Thursday, April 15, 2010
Sarah "Hopey Changey" Palin
My mom loves this Sarah Palin. I think I get it now, it's like the housewives of the United States, the ones who are so sick of being put down by their husbands and children's snarky comments now have their own political hipster Mom to look up to. She's so sassy and who cares if her arguments make little to no sense and are completely hypocritical like her defense of Rush Limbaugh's "Retard" comments (even though she has her very own down syndrome child). She just looks so darn, ya know, sassy as she delivers her own smug comments in that Fargo accent. Could this lady seriously become an elected official in a state that has a population?
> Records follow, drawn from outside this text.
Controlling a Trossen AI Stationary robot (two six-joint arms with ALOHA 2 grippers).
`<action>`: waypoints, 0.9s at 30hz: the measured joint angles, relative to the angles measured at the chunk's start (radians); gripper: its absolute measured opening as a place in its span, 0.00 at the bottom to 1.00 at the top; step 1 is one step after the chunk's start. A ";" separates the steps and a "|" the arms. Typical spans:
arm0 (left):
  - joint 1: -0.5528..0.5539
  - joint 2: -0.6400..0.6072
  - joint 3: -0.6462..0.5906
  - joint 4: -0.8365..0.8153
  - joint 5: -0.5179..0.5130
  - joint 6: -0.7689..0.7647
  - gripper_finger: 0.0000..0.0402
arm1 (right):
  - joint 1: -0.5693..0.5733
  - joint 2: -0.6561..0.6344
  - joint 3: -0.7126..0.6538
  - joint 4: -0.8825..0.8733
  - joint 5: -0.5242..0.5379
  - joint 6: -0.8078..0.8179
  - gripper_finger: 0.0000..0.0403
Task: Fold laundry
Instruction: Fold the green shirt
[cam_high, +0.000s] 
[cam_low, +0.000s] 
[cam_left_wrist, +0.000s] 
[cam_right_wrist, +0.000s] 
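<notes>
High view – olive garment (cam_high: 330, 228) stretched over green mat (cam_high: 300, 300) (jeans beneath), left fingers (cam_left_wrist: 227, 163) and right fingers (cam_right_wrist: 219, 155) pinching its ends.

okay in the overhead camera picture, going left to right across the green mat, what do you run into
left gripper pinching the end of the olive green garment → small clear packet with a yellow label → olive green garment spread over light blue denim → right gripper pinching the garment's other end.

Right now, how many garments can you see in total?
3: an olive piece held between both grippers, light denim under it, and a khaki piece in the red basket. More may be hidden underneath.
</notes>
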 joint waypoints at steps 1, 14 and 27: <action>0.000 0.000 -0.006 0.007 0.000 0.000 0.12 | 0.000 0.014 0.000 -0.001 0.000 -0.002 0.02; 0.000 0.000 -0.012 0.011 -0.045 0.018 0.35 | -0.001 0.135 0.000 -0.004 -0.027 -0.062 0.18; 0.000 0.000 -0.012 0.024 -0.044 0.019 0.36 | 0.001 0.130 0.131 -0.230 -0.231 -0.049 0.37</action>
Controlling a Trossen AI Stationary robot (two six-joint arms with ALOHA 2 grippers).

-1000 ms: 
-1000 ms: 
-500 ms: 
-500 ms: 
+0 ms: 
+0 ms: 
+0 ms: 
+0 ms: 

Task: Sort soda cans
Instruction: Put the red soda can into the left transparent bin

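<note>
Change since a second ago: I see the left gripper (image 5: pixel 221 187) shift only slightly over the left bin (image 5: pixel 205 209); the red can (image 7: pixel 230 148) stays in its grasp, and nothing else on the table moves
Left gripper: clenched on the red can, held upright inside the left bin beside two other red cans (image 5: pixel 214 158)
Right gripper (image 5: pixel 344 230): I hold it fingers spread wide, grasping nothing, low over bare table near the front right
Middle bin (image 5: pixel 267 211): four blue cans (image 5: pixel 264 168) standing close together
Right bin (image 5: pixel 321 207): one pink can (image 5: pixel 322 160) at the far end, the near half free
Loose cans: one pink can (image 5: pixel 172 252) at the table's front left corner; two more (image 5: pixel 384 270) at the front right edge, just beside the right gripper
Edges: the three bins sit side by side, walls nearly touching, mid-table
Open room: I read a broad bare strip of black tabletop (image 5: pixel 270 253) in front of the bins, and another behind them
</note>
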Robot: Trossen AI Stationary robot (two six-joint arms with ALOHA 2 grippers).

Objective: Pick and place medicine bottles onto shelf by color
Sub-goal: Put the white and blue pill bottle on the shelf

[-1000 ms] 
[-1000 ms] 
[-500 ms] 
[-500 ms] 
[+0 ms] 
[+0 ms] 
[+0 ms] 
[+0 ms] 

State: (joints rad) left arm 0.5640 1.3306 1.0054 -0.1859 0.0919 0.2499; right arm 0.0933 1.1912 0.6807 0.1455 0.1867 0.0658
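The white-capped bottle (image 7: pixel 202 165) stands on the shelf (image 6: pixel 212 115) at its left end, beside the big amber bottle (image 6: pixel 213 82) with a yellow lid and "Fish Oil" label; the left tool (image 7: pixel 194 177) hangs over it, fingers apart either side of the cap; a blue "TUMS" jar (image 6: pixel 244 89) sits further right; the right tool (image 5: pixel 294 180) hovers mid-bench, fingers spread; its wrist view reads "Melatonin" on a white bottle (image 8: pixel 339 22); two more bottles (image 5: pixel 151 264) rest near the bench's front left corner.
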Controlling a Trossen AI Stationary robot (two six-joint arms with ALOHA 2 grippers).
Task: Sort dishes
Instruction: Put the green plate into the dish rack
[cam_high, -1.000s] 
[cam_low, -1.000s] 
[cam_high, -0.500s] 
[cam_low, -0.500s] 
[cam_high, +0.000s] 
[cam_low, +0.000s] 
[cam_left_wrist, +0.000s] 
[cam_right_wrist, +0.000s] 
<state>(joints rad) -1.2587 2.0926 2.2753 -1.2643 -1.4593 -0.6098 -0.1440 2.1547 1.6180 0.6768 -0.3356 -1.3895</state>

Can she possibly win a national race? How can people vote for someone who said, "So how is that hopey-changey thing working out?". So there you have it, the 50+ crowd has spoken , no hope, no change for you. Kind of sounds like the Soup Nazi. I guess it's because the older you get the more you like things to stay the same. I think once you hit a certain age maybe you are thinking that this country is kind of like getting a new VCR or if you're progressive a DVD player and being afraid it's going to be flashing 12:00 and none of the buttons will work. I understand the safety that Sarah Palin represents, she's just the TV, one simple button, on and off, channel up and down. Obama is like one of those HD TV's with a DVR, old people just can't commit to radical change because it's different, unfamiliar and more complex. So to all of you Palin fans, you sit and watch your black and white square TV with rabbit ears and I'll enjoy my big complex HD DVR TV and my streaming video game system. Anyone who can watch that clip of her reading off of her hand and using words like "hopey changey" and still support this numbskull makes me wonder why the red states don't just secede from the union and become their own United States of Dipshits.